• **What is expected**: The lines to transcribe run from the top of the material below to the line with "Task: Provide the", inclusive. Leave the pictures behind.

[Start of Attachment]

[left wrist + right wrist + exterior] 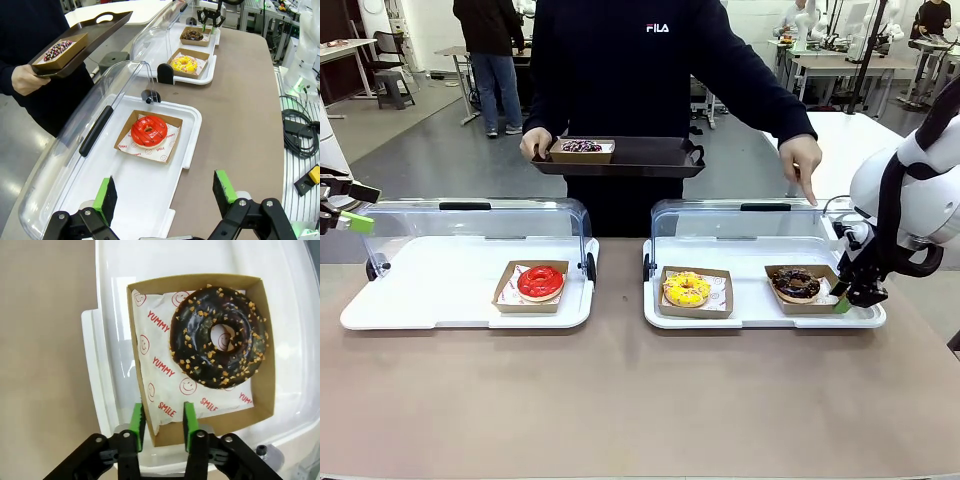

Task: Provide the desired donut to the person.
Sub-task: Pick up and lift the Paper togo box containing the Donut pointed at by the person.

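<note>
Chocolate donut (pixel 195 340) lies flat; right end effector (pixel 161 427) pinches its box (pixel 195 281).

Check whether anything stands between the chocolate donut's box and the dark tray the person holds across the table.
Yes: the raised clear lid stands along the far side of the box, between it and the dark tray. The person's pointing hand hangs above that lid. Lifting over it likely works.

Robot lab, rows of work tables (pixel 840 62), bare grey floor (pixel 410 150), loose cables (pixel 297 125)
</note>
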Motion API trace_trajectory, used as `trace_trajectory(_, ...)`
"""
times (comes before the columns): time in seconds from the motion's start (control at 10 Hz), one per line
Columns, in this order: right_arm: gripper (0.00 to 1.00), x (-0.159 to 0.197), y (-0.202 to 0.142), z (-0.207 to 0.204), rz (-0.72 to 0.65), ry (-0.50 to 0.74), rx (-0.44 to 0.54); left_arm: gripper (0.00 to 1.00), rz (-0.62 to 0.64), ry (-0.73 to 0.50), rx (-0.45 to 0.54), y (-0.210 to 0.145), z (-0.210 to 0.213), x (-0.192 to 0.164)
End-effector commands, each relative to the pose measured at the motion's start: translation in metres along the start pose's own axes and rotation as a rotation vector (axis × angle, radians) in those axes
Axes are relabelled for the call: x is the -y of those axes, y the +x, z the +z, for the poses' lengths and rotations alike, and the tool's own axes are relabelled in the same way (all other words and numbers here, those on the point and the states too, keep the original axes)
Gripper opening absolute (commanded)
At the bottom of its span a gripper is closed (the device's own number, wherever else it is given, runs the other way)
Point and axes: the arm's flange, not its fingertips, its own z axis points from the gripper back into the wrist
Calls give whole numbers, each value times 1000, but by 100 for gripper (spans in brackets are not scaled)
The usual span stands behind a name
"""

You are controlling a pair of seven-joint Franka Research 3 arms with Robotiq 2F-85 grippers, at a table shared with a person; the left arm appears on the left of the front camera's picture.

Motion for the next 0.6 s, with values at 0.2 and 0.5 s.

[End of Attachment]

• **Your response**:
[left wrist + right wrist + exterior] 

Task: Provide the desired donut to the person.

That completes the output for this exercise.